**Problem:** The data that follows must be transcribed in full and exactly, minus the pictures.

**Data:**
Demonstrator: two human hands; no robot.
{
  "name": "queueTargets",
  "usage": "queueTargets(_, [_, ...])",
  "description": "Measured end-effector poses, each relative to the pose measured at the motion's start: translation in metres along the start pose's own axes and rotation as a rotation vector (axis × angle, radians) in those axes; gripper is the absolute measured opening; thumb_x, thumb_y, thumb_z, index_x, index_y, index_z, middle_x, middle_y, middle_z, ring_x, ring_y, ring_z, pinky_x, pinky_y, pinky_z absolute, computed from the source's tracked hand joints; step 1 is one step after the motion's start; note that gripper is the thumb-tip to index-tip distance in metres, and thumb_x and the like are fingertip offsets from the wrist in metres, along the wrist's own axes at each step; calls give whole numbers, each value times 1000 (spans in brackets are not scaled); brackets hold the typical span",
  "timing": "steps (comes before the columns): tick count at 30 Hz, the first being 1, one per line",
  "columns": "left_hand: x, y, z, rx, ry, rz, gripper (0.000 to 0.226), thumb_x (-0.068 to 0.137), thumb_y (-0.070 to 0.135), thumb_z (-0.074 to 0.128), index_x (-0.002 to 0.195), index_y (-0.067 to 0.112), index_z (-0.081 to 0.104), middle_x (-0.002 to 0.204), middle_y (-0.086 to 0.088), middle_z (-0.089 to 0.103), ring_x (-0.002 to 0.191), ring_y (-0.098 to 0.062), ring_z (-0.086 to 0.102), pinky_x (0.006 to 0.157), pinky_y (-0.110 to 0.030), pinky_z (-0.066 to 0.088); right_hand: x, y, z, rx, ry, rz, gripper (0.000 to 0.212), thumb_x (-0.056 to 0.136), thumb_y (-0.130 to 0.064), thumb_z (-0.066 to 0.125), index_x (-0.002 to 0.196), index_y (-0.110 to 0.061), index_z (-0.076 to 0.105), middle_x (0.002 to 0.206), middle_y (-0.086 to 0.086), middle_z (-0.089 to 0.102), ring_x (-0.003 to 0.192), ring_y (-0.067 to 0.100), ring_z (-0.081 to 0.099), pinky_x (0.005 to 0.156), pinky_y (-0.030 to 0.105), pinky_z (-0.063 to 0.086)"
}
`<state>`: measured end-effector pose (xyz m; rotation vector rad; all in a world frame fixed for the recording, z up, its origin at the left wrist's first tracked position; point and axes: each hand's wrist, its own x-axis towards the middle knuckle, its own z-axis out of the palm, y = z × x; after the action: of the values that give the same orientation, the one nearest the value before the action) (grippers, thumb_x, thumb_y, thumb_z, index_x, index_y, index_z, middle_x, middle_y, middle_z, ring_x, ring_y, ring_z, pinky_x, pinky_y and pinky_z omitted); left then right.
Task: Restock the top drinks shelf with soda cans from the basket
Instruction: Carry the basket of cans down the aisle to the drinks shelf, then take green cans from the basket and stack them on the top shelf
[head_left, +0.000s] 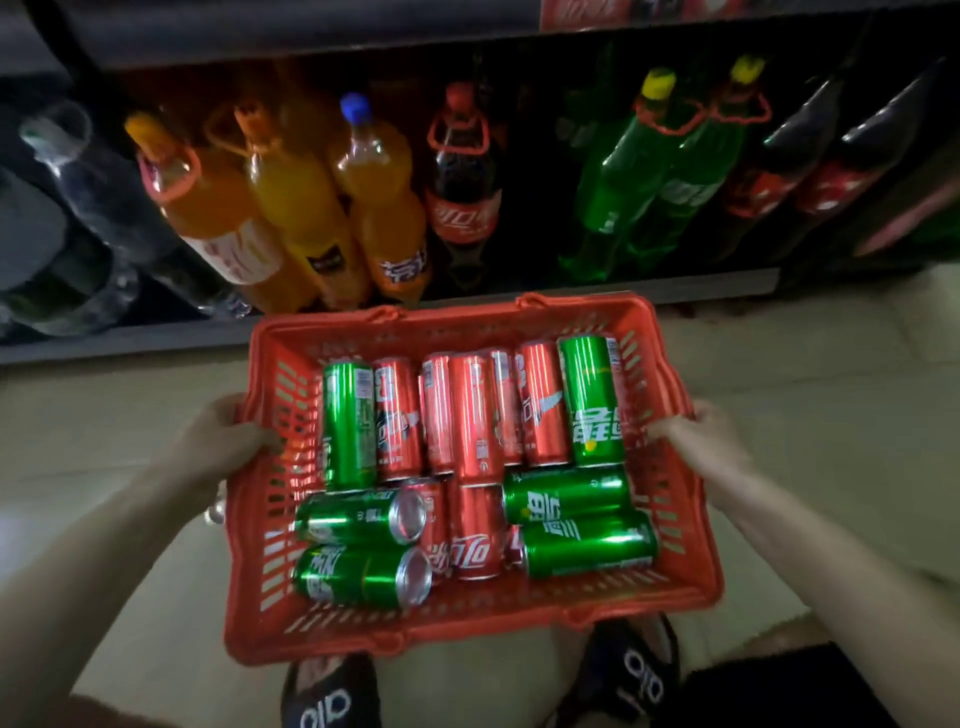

**Completed exercise:**
Demonstrator: two human hands; no robot.
{
  "name": "queueTargets",
  "usage": "queueTargets(_, [_, ...])",
  "description": "Measured end-effector poses, each relative to the pose measured at the motion's start: translation in metres along the start pose's own axes and rotation as a rotation vector (axis × angle, radians) in those axes; gripper is the absolute measured opening; thumb_x, thumb_y, thumb_z, index_x, index_y, index_z, middle_x, middle_y, middle_z, ring_x, ring_y, ring_z, pinky_x, pinky_y, pinky_z absolute, computed from the source's tracked hand joints; step 1 is one step after the motion's start; note that gripper is the thumb-tip to index-tip distance in metres, and thumb_x and the like are fingertip offsets from the wrist in metres, along the wrist's own axes at each step; calls give whole numbers, each value times 1000 (spans in brackets are not scaled); brackets hold the typical span",
  "timing": "steps (comes before the columns): tick count at 30 Hz, the first being 1, one per line",
  "columns": "left_hand: x, y, z, rx, ry, rz, gripper (0.000 to 0.226), thumb_x (-0.068 to 0.137), thumb_y (-0.070 to 0.135), thumb_z (-0.074 to 0.128), index_x (-0.002 to 0.195), index_y (-0.067 to 0.112), index_z (-0.081 to 0.104), middle_x (-0.002 to 0.204), middle_y (-0.086 to 0.088), middle_z (-0.089 to 0.103), ring_x (-0.002 to 0.191), ring_y (-0.098 to 0.062), ring_z (-0.086 to 0.102), pinky_x (0.006 to 0.157), pinky_y (-0.110 to 0.030), pinky_z (-0.066 to 0.088); right_hand: x, y, z, rx, ry, rz, gripper (0.000 to 0.212), thumb_x (-0.056 to 0.136), thumb_y (-0.130 to 0.064), thumb_z (-0.066 to 0.125), index_x (-0.002 to 0.196), index_y (-0.110 to 0.061), index_z (-0.076 to 0.105), middle_x (0.002 to 0.206), middle_y (-0.086 to 0.086), middle_z (-0.089 to 0.102), ring_x (-0.003 to 0.192), ring_y (-0.067 to 0.100), ring_z (-0.081 to 0.099), pinky_x (0.005 to 0.156), pinky_y (-0.030 to 0.105), pinky_z (-0.063 to 0.086)"
}
`<state>`: measured end-effector pose (xyz m; rotation vector rad; all in a world frame fixed for the recording, z up, its origin at the left wrist's first tracked position; point and axes: each hand's wrist, its own x-axis towards the middle knuckle, its own z-axis out of the palm, y = z × x; after the action: of the values that give the same orientation, the one nearest the value before the action) (grippers, thumb_x, thumb_y, thumb_z, index_x, index_y, index_z, middle_x, middle_y, middle_z, ring_x, ring_y, ring_z, pinky_x, pinky_y and pinky_z omitted); left then right.
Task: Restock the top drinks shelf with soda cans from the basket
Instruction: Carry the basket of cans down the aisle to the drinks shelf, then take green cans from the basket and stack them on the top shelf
[head_left, +0.000s] 

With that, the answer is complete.